The expected output is the complete listing, copied word for word.

* * * * *

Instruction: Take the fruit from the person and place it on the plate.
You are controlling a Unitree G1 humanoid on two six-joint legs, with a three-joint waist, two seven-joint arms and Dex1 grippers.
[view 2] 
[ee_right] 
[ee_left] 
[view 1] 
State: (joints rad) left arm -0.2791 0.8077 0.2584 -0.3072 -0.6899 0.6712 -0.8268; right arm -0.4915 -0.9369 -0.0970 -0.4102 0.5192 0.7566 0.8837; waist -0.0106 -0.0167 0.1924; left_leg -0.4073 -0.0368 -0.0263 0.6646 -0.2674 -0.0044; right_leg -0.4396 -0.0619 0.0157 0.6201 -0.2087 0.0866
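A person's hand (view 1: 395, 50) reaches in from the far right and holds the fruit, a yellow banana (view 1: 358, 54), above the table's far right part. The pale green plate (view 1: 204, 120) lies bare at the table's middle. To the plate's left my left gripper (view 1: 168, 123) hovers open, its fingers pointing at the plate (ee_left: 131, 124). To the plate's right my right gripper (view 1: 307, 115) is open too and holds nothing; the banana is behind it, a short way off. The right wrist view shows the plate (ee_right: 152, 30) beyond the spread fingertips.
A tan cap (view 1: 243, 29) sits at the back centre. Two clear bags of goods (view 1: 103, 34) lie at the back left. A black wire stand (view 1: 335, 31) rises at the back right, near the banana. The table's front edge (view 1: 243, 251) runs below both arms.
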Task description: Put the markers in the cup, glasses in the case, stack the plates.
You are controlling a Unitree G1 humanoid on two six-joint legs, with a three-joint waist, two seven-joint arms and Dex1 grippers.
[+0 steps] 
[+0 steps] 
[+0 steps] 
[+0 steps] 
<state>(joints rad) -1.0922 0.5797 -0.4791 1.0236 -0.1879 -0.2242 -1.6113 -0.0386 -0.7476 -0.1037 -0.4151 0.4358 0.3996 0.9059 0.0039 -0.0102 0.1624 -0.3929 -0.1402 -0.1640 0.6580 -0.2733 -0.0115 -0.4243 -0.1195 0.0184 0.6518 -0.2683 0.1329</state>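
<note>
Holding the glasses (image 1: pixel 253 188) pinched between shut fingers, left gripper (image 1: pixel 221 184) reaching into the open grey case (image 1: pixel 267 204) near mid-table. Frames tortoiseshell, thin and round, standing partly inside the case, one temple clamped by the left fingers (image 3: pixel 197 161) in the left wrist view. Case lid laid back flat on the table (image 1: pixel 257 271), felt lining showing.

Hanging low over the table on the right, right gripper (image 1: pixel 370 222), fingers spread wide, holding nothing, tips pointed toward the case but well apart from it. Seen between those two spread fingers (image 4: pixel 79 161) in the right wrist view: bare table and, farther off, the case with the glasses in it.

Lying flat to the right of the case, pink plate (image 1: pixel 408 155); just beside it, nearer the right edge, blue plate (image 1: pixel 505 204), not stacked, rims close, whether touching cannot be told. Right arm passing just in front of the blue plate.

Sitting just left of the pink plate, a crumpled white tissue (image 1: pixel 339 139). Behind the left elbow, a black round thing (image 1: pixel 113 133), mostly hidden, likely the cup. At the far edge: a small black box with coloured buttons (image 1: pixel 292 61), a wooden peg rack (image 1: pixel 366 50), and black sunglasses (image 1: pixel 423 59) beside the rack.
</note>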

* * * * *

Expected answer:
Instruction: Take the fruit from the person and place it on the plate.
You are controlling a Unitree G1 humanoid on two six-joint legs, with a three-joint waist, two seven-joint arms and Dex1 grippers.
[view 2] 
[ee_right] 
[ee_left] 
[view 1] 
State: (joints rad) left arm -0.2791 0.8077 0.2584 -0.3072 -0.6899 0.6712 -0.8268; right arm -0.4915 -0.9369 -0.0970 -0.4102 0.5192 0.7566 0.8837; waist -0.0106 -0.0167 0.1924; left_leg -0.4073 -0.0368 -0.0263 0.6646 -0.2674 -0.0044; right_leg -0.4396 -0.0619 0.0157 0.6201 -0.2087 0.0866
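A person's hand (view 1: 395, 50) reaches in from the far right and holds the fruit, a yellow banana (view 1: 358, 54), above the table's far right part. The pale green plate (view 1: 204, 120) lies bare at the table's middle. To the plate's left my left gripper (view 1: 168, 123) hovers open, its fingers pointing at the plate (ee_left: 131, 124). To the plate's right my right gripper (view 1: 307, 115) is open too and holds nothing; the banana is behind it, a short way off. The right wrist view shows the plate (ee_right: 152, 30) beyond the spread fingertips.
A tan cap (view 1: 243, 29) sits at the back centre. Two clear bags of goods (view 1: 103, 34) lie at the back left. A black wire stand (view 1: 335, 31) rises at the back right, near the banana. The table's front edge (view 1: 243, 251) runs below both arms.
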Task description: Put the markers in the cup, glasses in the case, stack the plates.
You are controlling a Unitree G1 humanoid on two six-joint legs, with a three-joint waist, two seven-joint arms and Dex1 grippers.
[+0 steps] 
[+0 steps] 
[+0 steps] 
[+0 steps] 
<state>(joints rad) -1.0922 0.5797 -0.4791 1.0236 -0.1879 -0.2242 -1.6113 -0.0386 -0.7476 -0.1037 -0.4151 0.4358 0.3996 0.9059 0.0039 -0.0102 0.1624 -0.3929 -0.1402 -0.1640 0.6580 -0.2733 -0.0115 -0.4243 -0.1195 0.0184 0.6518 -0.2683 0.1329</state>
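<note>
Holding the glasses (image 1: pixel 253 188) pinched between shut fingers, left gripper (image 1: pixel 221 184) reaching into the open grey case (image 1: pixel 267 204) near mid-table. Frames tortoiseshell, thin and round, standing partly inside the case, one temple clamped by the left fingers (image 3: pixel 197 161) in the left wrist view. Case lid laid back flat on the table (image 1: pixel 257 271), felt lining showing.

Hanging low over the table on the right, right gripper (image 1: pixel 370 222), fingers spread wide, holding nothing, tips pointed toward the case but well apart from it. Seen between those two spread fingers (image 4: pixel 79 161) in the right wrist view: bare table and, farther off, the case with the glasses in it.

Lying flat to the right of the case, pink plate (image 1: pixel 408 155); just beside it, nearer the right edge, blue plate (image 1: pixel 505 204), not stacked, rims close, whether touching cannot be told. Right arm passing just in front of the blue plate.

Sitting just left of the pink plate, a crumpled white tissue (image 1: pixel 339 139). Behind the left elbow, a black round thing (image 1: pixel 113 133), mostly hidden, likely the cup. At the far edge: a small black box with coloured buttons (image 1: pixel 292 61), a wooden peg rack (image 1: pixel 366 50), and black sunglasses (image 1: pixel 423 59) beside the rack.
</note>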

This answer is now complete.